What this task involves: From the line containing "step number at" down to the line containing "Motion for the" in the records below, reproduce every line exactly, ends included, and omit all others.
※ ※ ※
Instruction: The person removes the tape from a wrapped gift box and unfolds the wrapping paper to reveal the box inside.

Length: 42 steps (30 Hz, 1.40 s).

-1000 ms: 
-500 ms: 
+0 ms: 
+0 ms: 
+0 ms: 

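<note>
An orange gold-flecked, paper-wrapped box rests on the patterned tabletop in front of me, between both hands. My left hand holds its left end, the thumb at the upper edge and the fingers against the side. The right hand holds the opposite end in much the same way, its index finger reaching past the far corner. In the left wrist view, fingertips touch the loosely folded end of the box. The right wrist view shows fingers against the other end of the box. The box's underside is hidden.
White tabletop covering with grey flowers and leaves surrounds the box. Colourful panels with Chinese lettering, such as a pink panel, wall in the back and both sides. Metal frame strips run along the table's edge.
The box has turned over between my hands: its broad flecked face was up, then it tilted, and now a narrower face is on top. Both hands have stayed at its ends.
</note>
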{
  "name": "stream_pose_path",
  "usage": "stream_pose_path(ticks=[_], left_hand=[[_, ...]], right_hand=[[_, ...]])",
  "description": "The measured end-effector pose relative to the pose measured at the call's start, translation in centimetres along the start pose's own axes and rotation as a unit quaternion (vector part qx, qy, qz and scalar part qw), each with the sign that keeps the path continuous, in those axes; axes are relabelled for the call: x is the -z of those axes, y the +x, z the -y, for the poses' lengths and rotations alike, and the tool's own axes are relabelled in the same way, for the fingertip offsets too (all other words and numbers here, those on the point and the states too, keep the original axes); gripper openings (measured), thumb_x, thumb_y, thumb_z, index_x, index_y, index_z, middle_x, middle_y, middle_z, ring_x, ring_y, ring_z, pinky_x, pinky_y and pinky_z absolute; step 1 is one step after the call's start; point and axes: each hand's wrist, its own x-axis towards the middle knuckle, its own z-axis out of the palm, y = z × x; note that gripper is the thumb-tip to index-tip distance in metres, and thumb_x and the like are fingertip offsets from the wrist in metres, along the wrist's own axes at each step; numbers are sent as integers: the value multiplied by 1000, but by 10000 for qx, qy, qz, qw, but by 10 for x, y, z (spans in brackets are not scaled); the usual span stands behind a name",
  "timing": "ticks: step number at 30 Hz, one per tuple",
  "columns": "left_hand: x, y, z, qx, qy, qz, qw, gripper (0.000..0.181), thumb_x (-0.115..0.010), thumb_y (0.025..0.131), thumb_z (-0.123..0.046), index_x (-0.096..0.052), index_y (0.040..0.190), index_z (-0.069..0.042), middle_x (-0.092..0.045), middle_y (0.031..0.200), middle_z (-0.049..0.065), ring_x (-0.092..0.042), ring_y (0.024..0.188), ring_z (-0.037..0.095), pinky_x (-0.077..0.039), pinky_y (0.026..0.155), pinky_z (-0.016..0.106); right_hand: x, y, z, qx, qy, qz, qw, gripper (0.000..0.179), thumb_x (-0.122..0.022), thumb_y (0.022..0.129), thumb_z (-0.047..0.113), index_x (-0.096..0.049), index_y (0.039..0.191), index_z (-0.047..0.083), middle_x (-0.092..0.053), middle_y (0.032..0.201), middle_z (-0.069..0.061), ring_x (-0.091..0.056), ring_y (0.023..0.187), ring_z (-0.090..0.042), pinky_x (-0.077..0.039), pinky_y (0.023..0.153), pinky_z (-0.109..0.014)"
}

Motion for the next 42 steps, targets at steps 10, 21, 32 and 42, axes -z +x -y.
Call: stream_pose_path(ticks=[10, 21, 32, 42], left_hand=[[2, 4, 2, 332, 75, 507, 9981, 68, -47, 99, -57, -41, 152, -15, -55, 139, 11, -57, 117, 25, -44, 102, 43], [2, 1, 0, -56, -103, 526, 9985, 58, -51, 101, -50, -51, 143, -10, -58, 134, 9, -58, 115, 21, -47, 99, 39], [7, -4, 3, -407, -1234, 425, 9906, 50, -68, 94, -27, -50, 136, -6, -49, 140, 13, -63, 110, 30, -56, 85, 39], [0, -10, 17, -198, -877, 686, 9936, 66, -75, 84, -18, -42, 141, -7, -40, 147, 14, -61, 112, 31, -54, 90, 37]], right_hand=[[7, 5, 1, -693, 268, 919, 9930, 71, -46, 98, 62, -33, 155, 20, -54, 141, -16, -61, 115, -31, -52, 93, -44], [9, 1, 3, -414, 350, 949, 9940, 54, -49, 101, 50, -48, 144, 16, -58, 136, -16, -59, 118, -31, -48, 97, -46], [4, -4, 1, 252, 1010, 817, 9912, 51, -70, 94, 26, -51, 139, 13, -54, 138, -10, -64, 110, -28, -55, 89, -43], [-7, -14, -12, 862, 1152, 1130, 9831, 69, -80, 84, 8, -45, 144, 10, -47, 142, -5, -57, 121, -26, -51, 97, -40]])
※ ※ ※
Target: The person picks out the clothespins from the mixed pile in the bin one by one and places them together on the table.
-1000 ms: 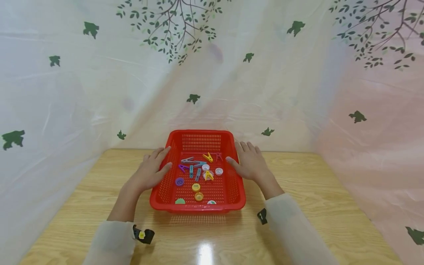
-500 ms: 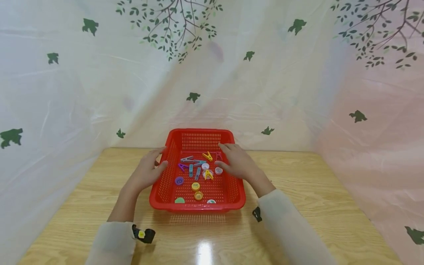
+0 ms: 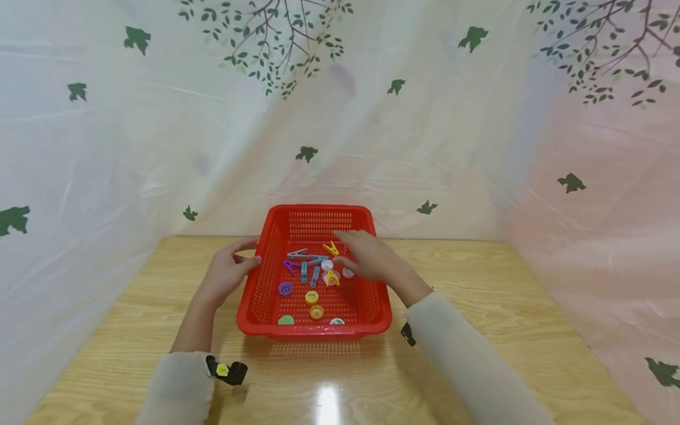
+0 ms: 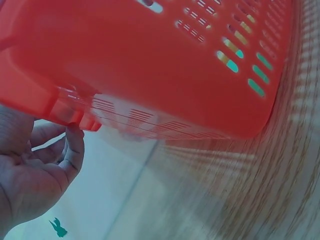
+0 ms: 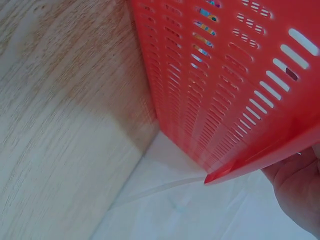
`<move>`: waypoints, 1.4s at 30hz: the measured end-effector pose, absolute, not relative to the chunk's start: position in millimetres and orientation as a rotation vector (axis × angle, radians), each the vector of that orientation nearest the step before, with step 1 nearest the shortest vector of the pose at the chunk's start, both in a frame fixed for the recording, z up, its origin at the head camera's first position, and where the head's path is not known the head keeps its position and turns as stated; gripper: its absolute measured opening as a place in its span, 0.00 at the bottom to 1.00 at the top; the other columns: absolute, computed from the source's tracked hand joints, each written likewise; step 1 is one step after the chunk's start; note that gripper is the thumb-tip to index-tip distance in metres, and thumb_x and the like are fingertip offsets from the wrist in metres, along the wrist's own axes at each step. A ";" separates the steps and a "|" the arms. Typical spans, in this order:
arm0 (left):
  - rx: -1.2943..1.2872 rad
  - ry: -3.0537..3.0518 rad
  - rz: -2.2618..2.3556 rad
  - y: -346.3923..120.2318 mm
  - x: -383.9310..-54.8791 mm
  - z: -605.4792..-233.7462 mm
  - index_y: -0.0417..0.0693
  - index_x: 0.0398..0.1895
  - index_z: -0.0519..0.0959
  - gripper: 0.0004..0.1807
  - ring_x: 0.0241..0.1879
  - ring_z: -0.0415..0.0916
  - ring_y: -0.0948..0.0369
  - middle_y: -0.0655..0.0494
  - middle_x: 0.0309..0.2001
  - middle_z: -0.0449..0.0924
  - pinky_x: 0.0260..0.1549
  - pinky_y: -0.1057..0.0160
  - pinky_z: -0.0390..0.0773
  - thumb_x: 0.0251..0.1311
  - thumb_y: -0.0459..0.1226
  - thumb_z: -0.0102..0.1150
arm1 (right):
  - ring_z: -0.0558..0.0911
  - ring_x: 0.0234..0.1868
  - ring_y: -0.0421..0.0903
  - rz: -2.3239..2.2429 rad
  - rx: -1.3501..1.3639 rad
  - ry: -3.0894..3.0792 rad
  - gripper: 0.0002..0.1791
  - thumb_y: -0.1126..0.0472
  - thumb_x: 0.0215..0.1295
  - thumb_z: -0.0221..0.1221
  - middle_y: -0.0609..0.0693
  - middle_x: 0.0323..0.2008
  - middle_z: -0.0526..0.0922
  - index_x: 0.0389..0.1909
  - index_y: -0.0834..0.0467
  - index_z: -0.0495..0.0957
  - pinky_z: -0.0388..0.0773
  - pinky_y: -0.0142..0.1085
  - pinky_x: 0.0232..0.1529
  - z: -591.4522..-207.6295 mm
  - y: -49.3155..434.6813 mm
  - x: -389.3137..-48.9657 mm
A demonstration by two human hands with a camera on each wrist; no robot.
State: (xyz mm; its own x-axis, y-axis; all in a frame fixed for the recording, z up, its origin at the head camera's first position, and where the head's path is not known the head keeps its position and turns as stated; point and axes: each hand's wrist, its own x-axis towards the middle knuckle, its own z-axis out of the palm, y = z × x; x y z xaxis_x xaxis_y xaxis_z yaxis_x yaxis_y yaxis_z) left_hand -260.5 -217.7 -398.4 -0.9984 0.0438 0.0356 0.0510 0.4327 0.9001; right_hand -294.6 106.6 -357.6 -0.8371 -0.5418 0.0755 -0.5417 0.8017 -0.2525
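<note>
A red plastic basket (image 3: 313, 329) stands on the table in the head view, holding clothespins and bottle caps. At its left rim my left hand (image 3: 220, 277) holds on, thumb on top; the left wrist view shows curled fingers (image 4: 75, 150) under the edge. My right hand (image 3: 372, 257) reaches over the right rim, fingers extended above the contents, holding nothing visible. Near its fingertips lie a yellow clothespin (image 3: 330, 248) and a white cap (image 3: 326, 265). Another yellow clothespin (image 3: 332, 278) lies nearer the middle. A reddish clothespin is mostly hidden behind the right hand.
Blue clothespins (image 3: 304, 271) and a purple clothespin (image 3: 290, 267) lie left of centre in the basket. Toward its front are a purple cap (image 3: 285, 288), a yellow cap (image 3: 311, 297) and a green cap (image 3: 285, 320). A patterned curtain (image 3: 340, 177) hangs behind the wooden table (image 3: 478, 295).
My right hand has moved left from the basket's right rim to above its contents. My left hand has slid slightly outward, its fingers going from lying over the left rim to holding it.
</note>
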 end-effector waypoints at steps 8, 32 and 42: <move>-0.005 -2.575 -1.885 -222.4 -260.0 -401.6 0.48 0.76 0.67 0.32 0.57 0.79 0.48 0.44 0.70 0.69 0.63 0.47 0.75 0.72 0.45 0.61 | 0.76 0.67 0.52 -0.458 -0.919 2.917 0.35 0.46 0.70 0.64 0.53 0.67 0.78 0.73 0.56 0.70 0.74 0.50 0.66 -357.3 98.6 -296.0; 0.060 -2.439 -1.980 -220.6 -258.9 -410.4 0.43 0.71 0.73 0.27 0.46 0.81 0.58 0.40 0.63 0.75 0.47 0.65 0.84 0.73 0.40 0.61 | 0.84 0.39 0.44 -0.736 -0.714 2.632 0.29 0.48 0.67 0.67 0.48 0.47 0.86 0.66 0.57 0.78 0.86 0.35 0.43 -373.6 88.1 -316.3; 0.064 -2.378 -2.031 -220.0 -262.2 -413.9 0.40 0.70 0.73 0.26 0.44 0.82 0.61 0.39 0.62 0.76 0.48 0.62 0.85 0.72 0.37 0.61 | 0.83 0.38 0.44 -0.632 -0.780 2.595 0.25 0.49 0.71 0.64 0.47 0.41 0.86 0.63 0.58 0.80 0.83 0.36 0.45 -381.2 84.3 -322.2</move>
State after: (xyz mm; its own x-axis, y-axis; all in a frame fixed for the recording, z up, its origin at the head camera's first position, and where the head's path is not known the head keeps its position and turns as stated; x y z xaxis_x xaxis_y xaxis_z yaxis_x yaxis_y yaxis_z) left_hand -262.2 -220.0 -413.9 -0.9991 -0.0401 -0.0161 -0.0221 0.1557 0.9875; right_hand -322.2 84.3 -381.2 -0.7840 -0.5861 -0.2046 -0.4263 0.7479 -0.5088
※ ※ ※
Answer section:
  "timing": "ticks: step number at 30 Hz, one per tuple",
  "columns": "left_hand: x, y, z, qx, qy, qz, qw, gripper (0.000..0.181), thumb_x (-0.115..0.010), thumb_y (0.025..0.131), thumb_z (-0.123..0.046), index_x (-0.096..0.052), index_y (0.040..0.190), index_z (-0.069..0.042), middle_x (-0.092..0.045), middle_y (0.031..0.200), middle_z (-0.049..0.065), ring_x (-0.092..0.042), ring_y (0.024..0.188), ring_z (-0.037..0.095), pinky_x (-0.077..0.039), pinky_y (0.026..0.155), pinky_z (-0.016..0.106); right_hand: x, y, z, qx, qy, qz, qw, gripper (0.000..0.179), thumb_x (-0.122..0.022), thumb_y (0.022..0.129), thumb_z (-0.047..0.113), index_x (-0.096..0.049), index_y (0.039..0.191), index_z (-0.047..0.083), middle_x (-0.092..0.053), middle_y (0.032..0.201), middle_z (-0.069..0.061), ring_x (-0.091..0.056), ring_y (0.023..0.187), ring_z (-0.090..0.042), pinky_x (-0.077..0.039), pinky_y (0.023..0.153), pinky_z (-0.109..0.014)"
}

Motion for the next 42 steps, targets at steps 10, 21, 32 and 42, axes -z +x -y.

No more output is required.